## [What the task requires]
Using the listing below, return each line exactly as it reads.

-- -- --

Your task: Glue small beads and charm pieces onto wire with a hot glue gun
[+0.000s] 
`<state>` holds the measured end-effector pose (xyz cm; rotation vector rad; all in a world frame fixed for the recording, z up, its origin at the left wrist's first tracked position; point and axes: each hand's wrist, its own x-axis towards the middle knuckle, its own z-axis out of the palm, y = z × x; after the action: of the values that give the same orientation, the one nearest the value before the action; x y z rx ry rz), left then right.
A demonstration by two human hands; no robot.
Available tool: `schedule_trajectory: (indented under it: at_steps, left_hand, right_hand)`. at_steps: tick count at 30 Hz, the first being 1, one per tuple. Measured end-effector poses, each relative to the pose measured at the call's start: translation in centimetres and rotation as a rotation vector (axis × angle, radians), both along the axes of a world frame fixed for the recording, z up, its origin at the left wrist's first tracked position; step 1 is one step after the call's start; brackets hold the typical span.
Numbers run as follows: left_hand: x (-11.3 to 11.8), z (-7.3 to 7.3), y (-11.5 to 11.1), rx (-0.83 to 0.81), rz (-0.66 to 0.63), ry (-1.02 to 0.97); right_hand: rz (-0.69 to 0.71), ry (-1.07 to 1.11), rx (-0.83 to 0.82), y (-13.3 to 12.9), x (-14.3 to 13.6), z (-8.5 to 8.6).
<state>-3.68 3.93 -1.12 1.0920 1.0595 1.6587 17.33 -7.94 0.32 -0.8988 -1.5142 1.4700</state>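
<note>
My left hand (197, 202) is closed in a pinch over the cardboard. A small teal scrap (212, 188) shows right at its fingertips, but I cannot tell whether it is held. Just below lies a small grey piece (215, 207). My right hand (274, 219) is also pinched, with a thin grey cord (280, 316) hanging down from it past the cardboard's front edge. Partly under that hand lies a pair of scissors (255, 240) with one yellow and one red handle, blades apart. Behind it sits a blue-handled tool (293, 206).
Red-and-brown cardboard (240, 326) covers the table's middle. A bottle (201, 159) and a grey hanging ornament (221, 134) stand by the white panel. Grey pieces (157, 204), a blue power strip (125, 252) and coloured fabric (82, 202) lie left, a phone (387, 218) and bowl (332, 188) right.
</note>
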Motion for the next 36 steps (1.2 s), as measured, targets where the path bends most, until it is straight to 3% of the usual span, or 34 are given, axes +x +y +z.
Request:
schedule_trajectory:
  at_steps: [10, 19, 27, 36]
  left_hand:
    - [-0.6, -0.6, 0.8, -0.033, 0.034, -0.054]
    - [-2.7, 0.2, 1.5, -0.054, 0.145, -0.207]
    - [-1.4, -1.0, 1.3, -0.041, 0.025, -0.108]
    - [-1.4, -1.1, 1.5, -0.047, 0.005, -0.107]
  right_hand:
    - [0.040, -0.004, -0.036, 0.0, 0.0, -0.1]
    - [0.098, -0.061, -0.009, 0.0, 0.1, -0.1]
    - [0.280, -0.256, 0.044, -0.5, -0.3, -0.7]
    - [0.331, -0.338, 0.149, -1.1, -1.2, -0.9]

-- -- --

## [Completed exercise]
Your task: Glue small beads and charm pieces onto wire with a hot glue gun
[+0.000s] 
`<state>` holds the measured end-effector pose (xyz cm; rotation vector rad; all in a world frame fixed for the recording, z up, its origin at the left wrist's first tracked position; point and axes: each hand's wrist, its own x-axis towards the middle knuckle, its own z-axis out of the palm, y = z × x; after the action: of the values that give the same orientation, the one nearest the value before the action; x y z rx ry rz), left then right.
A demonstration by two human hands; no robot.
Available tool: `schedule_trajectory: (indented under it: at_steps, left_hand, right_hand)`. at_steps: tick count at 30 Hz, the first being 1, one per tuple. Measured end-effector poses, each relative to the pose measured at the call's start: translation in centimetres and rotation as a rotation vector (axis × angle, radians), both along the axes of a world frame fixed for the recording, z up, its origin at the left wrist's first tracked position; step 1 is one step after the call's start; brackets hold the typical span.
Numbers run as follows: left_hand: x (-11.3 to 11.8), z (-7.3 to 7.3), y (-11.5 to 11.1), rx (-0.83 to 0.81), rz (-0.66 to 0.63), ry (-1.02 to 0.97); right_hand: rz (-0.69 to 0.71), ry (-1.07 to 1.11), rx (-0.83 to 0.82), y (-13.3 to 12.9), x (-14.3 to 13.6), z (-8.5 to 8.6).
<state>-3.68 3.93 -1.12 1.0920 1.0595 1.6587 17.33 -7.94 0.32 -0.8988 -1.5142 1.4700</state>
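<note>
My left hand (197, 202) is closed in a pinch over the cardboard. A small teal scrap (212, 188) shows right at its fingertips, but I cannot tell whether it is held. Just below lies a small grey piece (215, 207). My right hand (274, 219) is also pinched, with a thin grey cord (280, 316) hanging down from it past the cardboard's front edge. Partly under that hand lies a pair of scissors (255, 240) with one yellow and one red handle, blades apart. Behind it sits a blue-handled tool (293, 206).
Red-and-brown cardboard (240, 326) covers the table's middle. A bottle (201, 159) and a grey hanging ornament (221, 134) stand by the white panel. Grey pieces (157, 204), a blue power strip (125, 252) and coloured fabric (82, 202) lie left, a phone (387, 218) and bowl (332, 188) right.
</note>
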Motion for the next 36 steps (1.2 s), as measured, targets where the path bends most, until it is straight to 3% of the usual span, or 34 are given, axes +x +y +z.
Request:
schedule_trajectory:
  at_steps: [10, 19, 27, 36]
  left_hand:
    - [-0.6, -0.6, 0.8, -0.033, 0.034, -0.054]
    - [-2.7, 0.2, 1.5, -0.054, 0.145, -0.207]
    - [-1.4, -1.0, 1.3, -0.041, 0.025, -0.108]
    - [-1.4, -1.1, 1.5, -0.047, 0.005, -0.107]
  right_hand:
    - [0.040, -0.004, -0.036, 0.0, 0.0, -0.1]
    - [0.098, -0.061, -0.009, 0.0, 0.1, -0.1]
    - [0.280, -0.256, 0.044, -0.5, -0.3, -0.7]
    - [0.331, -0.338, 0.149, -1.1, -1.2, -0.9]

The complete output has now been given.